Maharashtra embraces startups, signs pacts for works worth ₹15 lakh

24 shortlisted firms to collaborate with govt. to implement innovative projects

Updated - July 01, 2018 07:40 am IST

Published - June 30, 2018 11:34 pm IST - Mumbai

A marine drone that fetches waste from the sea and a software that speeds up cost estimation of roadworks are part of the State government’s foray into the vibrant startup ecosystem.

The government on Friday signed Letters of Intent with 24 startups for work orders worth ₹15 lakh as part of the Maharashtra Start up Week. Over 2,000 participants had made a pitch for their innovations at the event. The shortlisted startups will collaborate with the government over the next few months and work closely in areas such as infrastructure, healthcare, defence and the environment.

Clean-up act:  Trashfin, a drone that can collect up to 350 kg of waste in a single sortie, has already begun operations on a test basis on Aksa Beach in Malad.

Clean-up act: Trashfin, a drone that can collect up to 350 kg of waste in a single sortie, has already begun operations on a test basis on Aksa Beach in Malad.
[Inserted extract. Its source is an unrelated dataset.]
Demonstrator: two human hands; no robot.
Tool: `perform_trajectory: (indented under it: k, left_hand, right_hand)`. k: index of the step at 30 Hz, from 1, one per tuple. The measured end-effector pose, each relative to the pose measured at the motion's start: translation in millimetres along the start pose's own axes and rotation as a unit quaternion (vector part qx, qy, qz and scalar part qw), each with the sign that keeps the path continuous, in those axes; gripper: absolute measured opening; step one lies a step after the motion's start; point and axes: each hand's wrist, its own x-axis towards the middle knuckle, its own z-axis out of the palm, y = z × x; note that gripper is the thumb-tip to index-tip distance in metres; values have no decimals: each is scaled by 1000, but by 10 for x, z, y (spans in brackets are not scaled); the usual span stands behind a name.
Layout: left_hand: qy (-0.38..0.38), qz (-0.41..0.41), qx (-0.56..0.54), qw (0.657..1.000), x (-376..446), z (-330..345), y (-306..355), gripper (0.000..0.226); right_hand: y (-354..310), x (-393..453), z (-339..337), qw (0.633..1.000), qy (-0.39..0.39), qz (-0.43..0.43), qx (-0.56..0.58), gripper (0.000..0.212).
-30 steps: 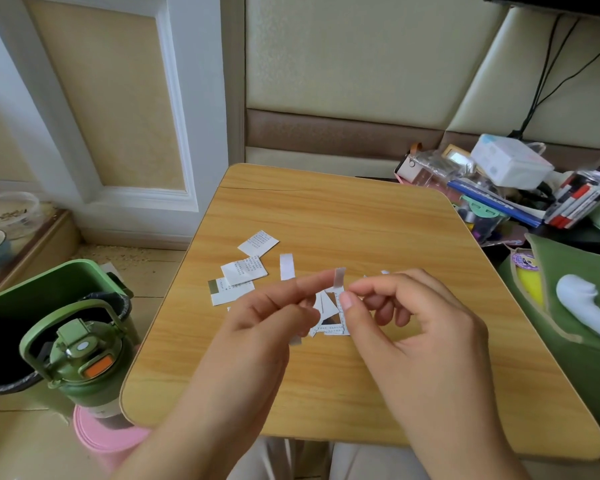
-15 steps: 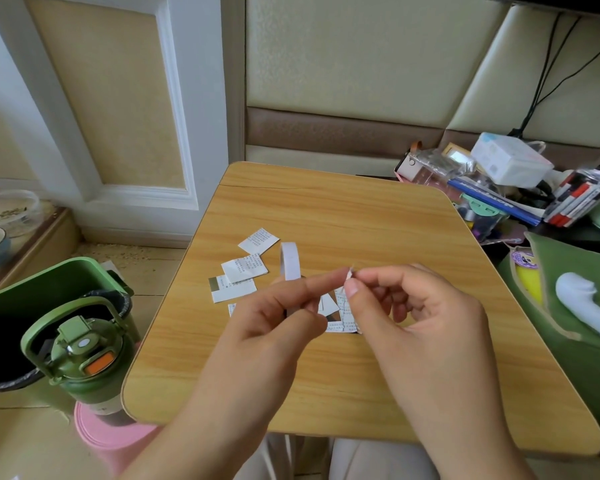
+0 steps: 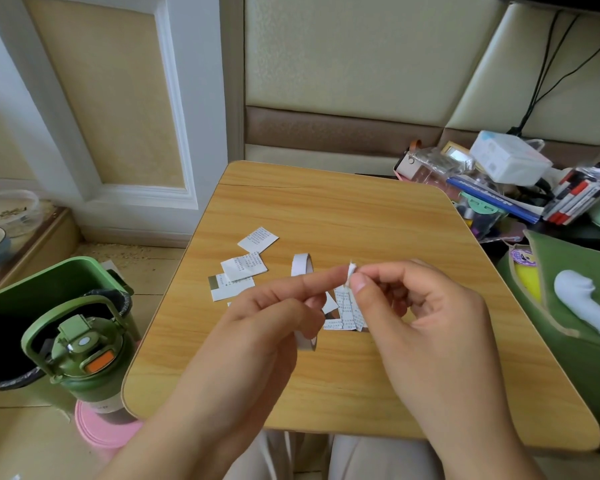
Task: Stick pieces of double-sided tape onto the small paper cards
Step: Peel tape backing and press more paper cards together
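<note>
Above table [image 3: 361, 209] | both hands' grip pinches tape scrap [image 3: 350, 274] | tape roll [image 3: 302, 265] half hidden by left hand [image 3: 267, 320], right hand [image 3: 426, 306]

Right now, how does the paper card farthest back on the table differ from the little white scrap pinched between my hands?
The farthest card lies flat on the table, untouched; the scrap is held in the air, pinched by the left hand and right hand. The card is larger, with printed text; the scrap is tiny and crumpled. Both are white.
</note>
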Motion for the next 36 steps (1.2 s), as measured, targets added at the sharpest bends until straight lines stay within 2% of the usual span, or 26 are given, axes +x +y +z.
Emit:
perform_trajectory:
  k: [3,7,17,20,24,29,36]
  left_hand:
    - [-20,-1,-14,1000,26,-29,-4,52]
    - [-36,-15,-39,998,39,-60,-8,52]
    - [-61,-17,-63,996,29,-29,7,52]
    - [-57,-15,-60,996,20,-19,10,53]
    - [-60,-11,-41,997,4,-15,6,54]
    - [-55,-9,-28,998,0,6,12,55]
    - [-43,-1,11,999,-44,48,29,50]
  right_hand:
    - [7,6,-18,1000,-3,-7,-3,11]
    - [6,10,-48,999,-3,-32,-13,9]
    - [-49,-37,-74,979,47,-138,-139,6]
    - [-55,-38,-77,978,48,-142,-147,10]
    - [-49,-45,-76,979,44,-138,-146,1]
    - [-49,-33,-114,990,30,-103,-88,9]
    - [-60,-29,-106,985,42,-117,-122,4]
A nodal officer has been appointed in each government department to support the startups in carrying out the projects. Aseem Gupta, Secretary, Skill Development Department, said, “We are excited to tie up with these innovative products. We hope with support from the government, the startups will succeed and become future unicorns and entrepreneurs.”

18 from Maharashtra

Minister for Labour and Skill Development Sambhaji Patil-Nilangekar said the most exciting part of the startup week was that 18 of the 24 shortlisted firms are based out of Maharashtra. “We now want this startup ecosystem to spread even to the rural areas,” he said.
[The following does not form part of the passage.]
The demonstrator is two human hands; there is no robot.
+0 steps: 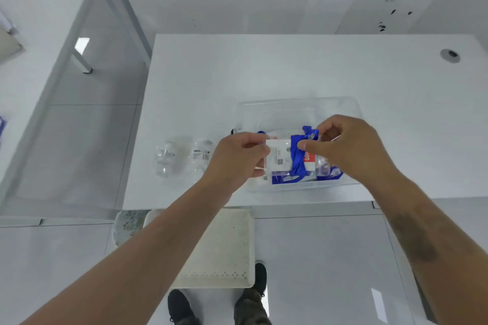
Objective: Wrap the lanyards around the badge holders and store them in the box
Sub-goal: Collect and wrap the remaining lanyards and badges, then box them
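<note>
I hold a clear badge holder (pixel 280 157) with a white card over the clear plastic box (pixel 298 108). My left hand (pixel 237 157) pinches its left edge. A blue lanyard (pixel 298 158) is wound around the holder's right half. My right hand (pixel 346 148) pinches the lanyard's free end at the holder's top right. More blue lanyard and another badge holder (pixel 327 173) lie inside the box beneath my hands.
The white table (pixel 290 71) carries crumpled clear plastic wrappers (pixel 182 157) left of the box. A cable hole (pixel 450 55) sits at the far right. A white stool (pixel 221 248) stands below the table's near edge, by my feet.
</note>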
Among the innovators who have bagged a contract is Mumbai-based Sagar Defence Engineering. The startup will provide the environment department with Unmanned Marine Surface Vehicles, which will collect waste in the city’s water bodies before tides, wind and currents carry it out to the open ocean. Trashfin, a fully autonomous marine drone, will swim through rivers and the sea collecting waste and other non-biodegradable material, up to 350 kg in a single sortie. The drone works on an autopilot technology and uses navigational instruments and telemetry systems to be effective in urban and rural settings. The drone, which can gather marine data, has already begun operations on a test basis on Aksa Beach in Malad.

Modelled on the shark

Kanishka Vardhan Namdeo, chief technical officer at Sagar Defence Engineering, said, “The drone is designed for round-the-clock autonomous waste collection. It also scans and monitors the environment, sending data back to the central command and communicating with other drones in the water. It can tackle massive garbage clean-ups [often seen after heavy storms, winds or flooding]. Modelled on the biggest fish, the whale shark, our drones are designed to be efficient, long lasting, non-threatening and unobtrusive. We are very excited to work with the Maharashtra government.”

Cost estimation made easy

The government has also given a contract to Maker’s Adda, which has created a software, Estabil, to help junior engineers reduce the time taken for cost estimation of road projects from three months to just a few hours. Parikshit and Anant Jadhav, brothers based in Nashik, said they designed the software after they were dumbfounded to find out that a junior engineer in Public Works Department prepared the cost estimation depending on a manual list of 35,000 items. The duo got down to codifying the items constituting the PWD’s complex District Schedule Rate and came up with Estabil.

Anant Jadhav said, “We failed to understand why someone would depend on a British-era quantitative mechanism to draw up mere estimates. These templates depended on calculated guesswork to determine the cost of constructing a road of a certain length. With Estabil, a junior engineer has to only enter the length, width and gutter specifications of the road project to receive the right estimates.”